Personal data storage

These are my data storage notes, targeting primarily personal data backups: regular files (documents, photo and music collections, not databases), moderate volume, added or edited rarely, backups are managed manually.

General approach

The "3-2-1 rule" for backups suggests to keep at least 3 copies of data, on at least 2 different storage devices, with at least one copy off-site.

The regular infosec CIA triad (confidentiality, integrity, availability) is desirable and fairly straightforward to apply. We'll need encryption, so that lost or decommissioned drives won't leak personal data (i.e., crypto-shredding can be employed); integrity checking, so that we'll either read back the data that was written or detect data corruption; varied and common technologies (hardware interfaces, drivers, filesystems, file formats), so that there will be a good chance that at least some of the backups can be accessed with reasonable effort in different situations in the future.

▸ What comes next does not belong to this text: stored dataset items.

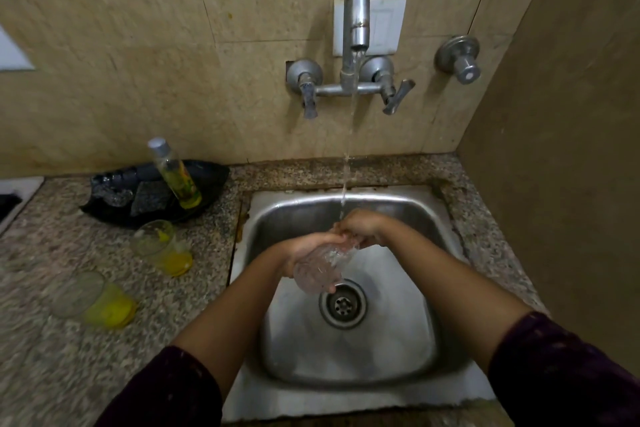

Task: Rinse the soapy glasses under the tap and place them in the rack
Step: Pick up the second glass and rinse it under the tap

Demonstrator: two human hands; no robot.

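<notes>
Water runs from the steel tap [356, 7] down onto my hands over the steel sink [391, 340]. My left hand [304, 250] grips a clear glass [320, 269] around its body, tilted with its base toward me. My right hand [358, 224] holds the glass at its far rim, fingers curled over the mouth, right under the stream. Two more glasses with yellow bases lie on their sides on the counter to the left: one nearer the sink [162, 248], one closer to me [95, 300].
A black tray [207, 177] against the wall holds a bottle of yellow liquid [175, 173] and a scrubber. The granite counter [52, 357] runs left of the sink. A wall [561, 149] closes in on the right. The drain [343, 303] sits in the basin's middle.
</notes>
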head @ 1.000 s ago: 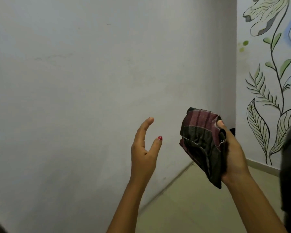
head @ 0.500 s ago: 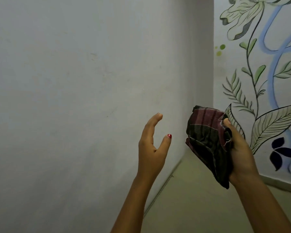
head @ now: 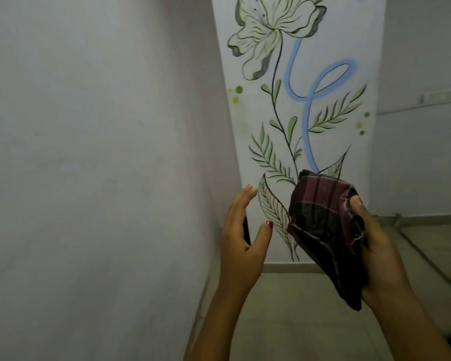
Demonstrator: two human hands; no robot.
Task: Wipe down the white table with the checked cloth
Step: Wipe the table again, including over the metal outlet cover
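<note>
Head view. We see both forearms raised in front of a room corner. The right hand (head: 383, 261) grips the checked cloth (head: 320, 227): the thumb (head: 356, 204) presses over the cloth's frayed upper edge, and the other fingers are hidden behind the fabric, so we cannot tell exactly how they lie. The cloth is bunched, dark with maroon and pale stripes, held in the air with one corner hanging down past the heel of the hand. It touches no surface. The left hand (head: 241, 248) is just beside the cloth and apart from it, palm turned toward it, fingers straight and close together, thumb spread out, holding nothing. A red-painted thumbnail (head: 269, 224) shows. Behind the hands we note a wall panel with a painted flower mural (head: 274, 32): a pale bloom on top, a dark stem, green leaves and a blue looping line. A plain pale wall (head: 89, 152) fills the left side. A pale tiled floor (head: 297, 324) lies below, meeting the mural wall at a light skirting strip (head: 287, 267).
</note>
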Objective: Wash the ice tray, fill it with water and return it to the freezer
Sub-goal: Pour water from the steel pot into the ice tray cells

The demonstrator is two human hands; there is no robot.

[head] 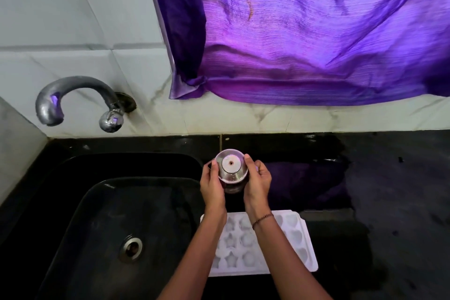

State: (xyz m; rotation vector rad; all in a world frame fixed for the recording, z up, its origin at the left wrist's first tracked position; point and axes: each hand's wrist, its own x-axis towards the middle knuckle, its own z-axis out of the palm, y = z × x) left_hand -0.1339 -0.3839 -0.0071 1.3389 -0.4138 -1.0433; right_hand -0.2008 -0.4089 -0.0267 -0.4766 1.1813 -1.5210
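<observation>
Left hand [212, 187] and right hand [258, 182] both curl round a small dark bottle with a shiny round cap [231, 170] (soap, probably), which could slip and spill onto the white plastic ice tray [295, 237] lying on the black table [401, 190] beside the black sink [97, 214].

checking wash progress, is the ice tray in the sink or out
Out: the ice tray lies flat, cavities up, on the black counter just right of the sink.
</observation>
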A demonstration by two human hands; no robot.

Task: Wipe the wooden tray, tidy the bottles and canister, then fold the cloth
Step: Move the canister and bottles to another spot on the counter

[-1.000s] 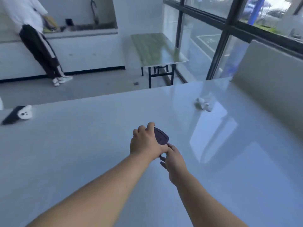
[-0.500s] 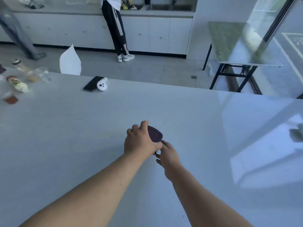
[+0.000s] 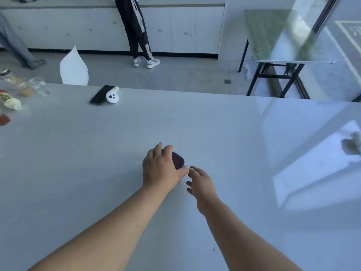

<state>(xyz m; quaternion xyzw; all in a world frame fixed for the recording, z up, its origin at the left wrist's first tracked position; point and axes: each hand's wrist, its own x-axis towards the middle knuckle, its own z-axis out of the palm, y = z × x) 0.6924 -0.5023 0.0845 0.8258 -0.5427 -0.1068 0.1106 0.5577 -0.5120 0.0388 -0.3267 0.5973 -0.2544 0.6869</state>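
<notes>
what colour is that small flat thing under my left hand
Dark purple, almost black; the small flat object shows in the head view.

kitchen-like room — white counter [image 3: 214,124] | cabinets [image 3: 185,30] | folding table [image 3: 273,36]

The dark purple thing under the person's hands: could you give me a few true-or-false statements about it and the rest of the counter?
1. The left hand covers the dark purple object. True.
2. The right hand is lifting the black phone. False: the phone lies at the far edge beside a white controller.
3. Bottles lie at the counter's far left. True.
4. A crumpled white cloth sits between the hands. False: it is at the right edge.
</notes>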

The technologies covered here are usable for both backups and working storage. I prefer to use more general tools, since they tend to be better maintained, and learning them usually is a more useful time investment than learning specialized backup systems (but for those, see Bacula, Borg).

Hardware

Reliable computer hardware is desirable to minimize errors and hardware failures: an UPS, ECC memory, and quality hardware (including storage) in general. External HDDs are cheap and handy for local and backups, while USB flash drives seem more suitable for off-site backups (though less suitable for backups in general), being more robust for physical transfer. Both HDDs and flash drives provide interfaces different than the primary internal drives do, are easy to transfer, to plug into different machines, and to keep unplugged.

Backup operating system

I find it useful (for the peace of mind, at least) to set a bootable operating system on at least one of the backup drives, with all the necessary software to read the backups. So there's usually EFI system partition (ESP), an unencrypted partition for /boot (GRUB2 can handle encrypted ones, but it won't make much difference), an encrypted partition for the rest of the system (to prevent possible data leaks via cache, for instance, after backups are accessed from it), and a separate encrypted partition for the backup itself.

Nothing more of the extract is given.